Nous avons parfaitement entendu les questions posées par l'articulation avec la garantie jeunes, organisée par les missions locales. Celle-ci restera la principale orientation possible proposée par les conseils départementaux, et ses bénéficiaires auront droit à une majoration du revenu de base tant qu'ils participeront à ce parcours de réinsertion intensif.

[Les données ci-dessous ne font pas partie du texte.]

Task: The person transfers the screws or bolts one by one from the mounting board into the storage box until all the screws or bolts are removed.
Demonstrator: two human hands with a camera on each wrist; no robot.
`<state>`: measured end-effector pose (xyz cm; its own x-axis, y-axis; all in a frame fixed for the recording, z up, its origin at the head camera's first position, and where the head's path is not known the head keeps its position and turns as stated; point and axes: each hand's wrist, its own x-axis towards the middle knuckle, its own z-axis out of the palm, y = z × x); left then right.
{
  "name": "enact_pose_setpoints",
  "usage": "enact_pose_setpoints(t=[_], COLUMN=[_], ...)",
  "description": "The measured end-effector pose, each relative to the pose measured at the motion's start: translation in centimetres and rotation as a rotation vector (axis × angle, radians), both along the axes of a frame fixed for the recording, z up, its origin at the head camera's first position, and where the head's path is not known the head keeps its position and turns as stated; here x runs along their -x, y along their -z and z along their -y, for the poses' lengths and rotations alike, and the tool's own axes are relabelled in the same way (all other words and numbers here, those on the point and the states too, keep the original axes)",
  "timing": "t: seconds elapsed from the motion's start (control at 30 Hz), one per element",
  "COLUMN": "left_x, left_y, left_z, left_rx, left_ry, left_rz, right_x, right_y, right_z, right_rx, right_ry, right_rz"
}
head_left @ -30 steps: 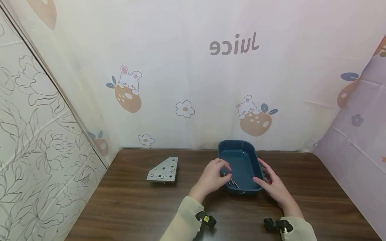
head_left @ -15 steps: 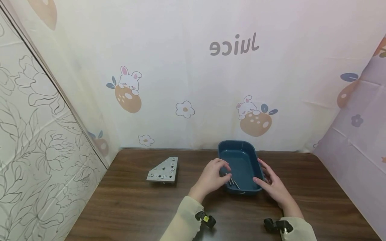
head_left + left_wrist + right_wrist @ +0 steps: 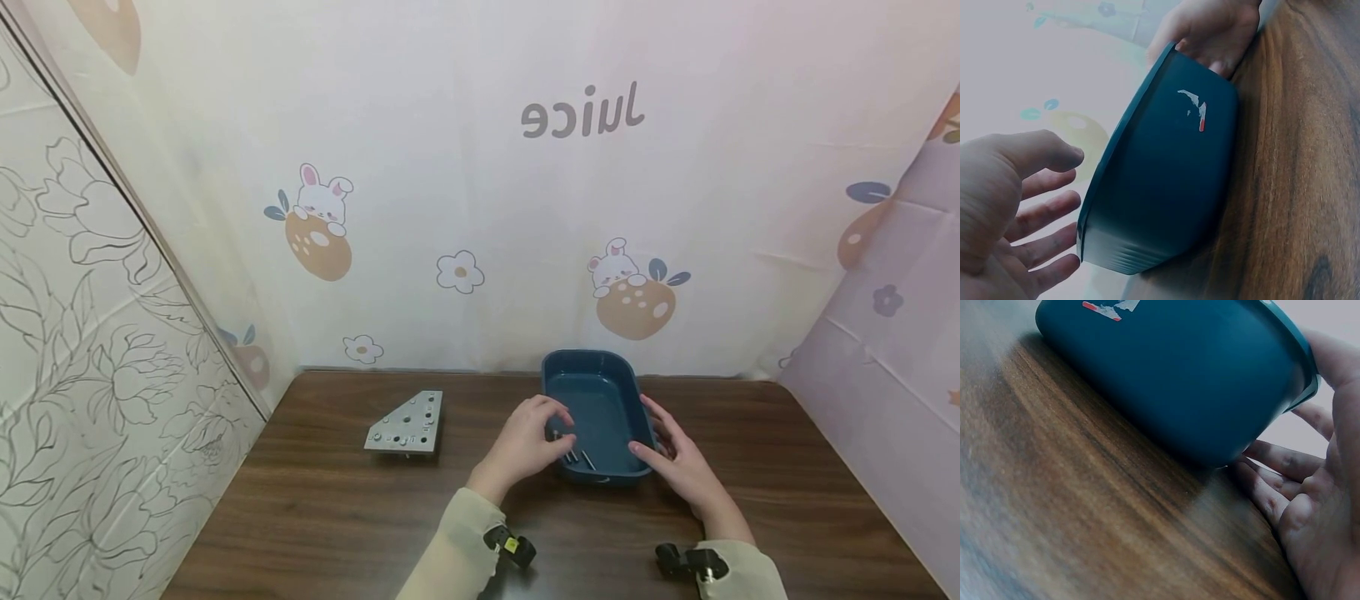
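Note:
A deep blue rectangular tray (image 3: 611, 421) stands on the wooden table in the head view. Several thin metal pins (image 3: 588, 460) lie inside, at its near left corner, partly covered by the left hand. My left hand (image 3: 525, 442) hovers at the tray's left rim, fingers loosely bent over it; the left wrist view shows the thumb (image 3: 1047, 150) and fingers apart, with nothing visible between them. At the other side my right hand (image 3: 686, 471) grips the tray, thumb over the rim and fingers along the outer wall. Its fingers (image 3: 1272, 494) reach down by the tray's bottom edge in the right wrist view.
To the left on the table (image 3: 315, 500) sits a grey metal plate (image 3: 412, 423) with a slanted edge, several holes and short pegs, slightly raised. A printed curtain (image 3: 465, 200) hangs right behind the table's back edge. More patterned cloth closes off both sides.
The metal pins have shifted slightly inside the tray. Both hands and the tray stay almost where they were.

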<state>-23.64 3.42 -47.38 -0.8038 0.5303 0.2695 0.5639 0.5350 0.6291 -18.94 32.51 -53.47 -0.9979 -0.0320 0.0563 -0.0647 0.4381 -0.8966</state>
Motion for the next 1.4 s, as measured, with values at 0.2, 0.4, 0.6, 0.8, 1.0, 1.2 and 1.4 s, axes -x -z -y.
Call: enact_pose_setpoints(t=[0.2, 0.4, 0.6, 0.8, 1.0, 1.2, 1.4], left_x=[0.0, 0.0, 0.0, 0.1, 0.2, 0.4, 0.7], left_y=[0.0, -0.4, -0.4, -0.8, -1.3, -1.4, -1.5], left_z=[0.1, 0.4, 0.6, 1.1, 1.8, 2.5, 4.0], left_rx=[0.011, 0.003, -0.002, -0.024, -0.071, -0.073, -0.045], left_ry=[0.005, 0.001, -0.005, -0.008, -0.017, -0.025, -0.033], left_rz=[-0.005, 0.013, 0.01, 0.014, 0.04, 0.039, 0.02], right_x=[-0.1, 0.0, 0.0, 0.0, 0.0, -0.1, 0.0], right_y=[0.0, 0.1, 0.2, 0.2, 0.2, 0.2, 0.1], right_z=[0.0, -0.1, -0.1, 0.0, -0.1, -0.2, -0.1], right_rx=[-0.006, -0.008, -0.007, -0.006, -0.016, -0.011, -0.003], right_ry=[0.003, 0.002, 0.002, 0.0, 0.005, 0.002, 0.0], right_rz=[0.001, -0.001, -0.003, -0.009, -0.011, -0.013, -0.006])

Troisième pilier : l'automatisation du versement. Le non-recours demeure considérable s'agissant des minima sociaux. Les prestations quérables n'ont plus aucun sens dans un pays qui dispose de tous les moyens techniques pour identifier les ayants droit. Nous souhaitons donc que le revenu de base soit versé automatiquement, en se fondant sur l'ensemble des informations dont dispose déjà l'État par le prélèvement à la source et la sécurité sociale, par la déclaration sociale nominative. Notre proposition consiste donc à appliquer la logique de l'« aller vers », en confiant le soin à la caisse d'allocations familiales de verser directement la prestation et aux conseils départementaux de proposer un accompagnement adapté. Le tout sera facilité par une prestation unique, qui combine le RSA et l'actuelle prime d'activité grâce à un mode de calcul simplifié et ajusté. La nouvelle prestation ne ferait aucun perdant et serait financée par l'État, sans préjudice des missions du conseil départemental en matière d'insertion et d'accompagnement.
Telles sont les dispositions de l'article 1er.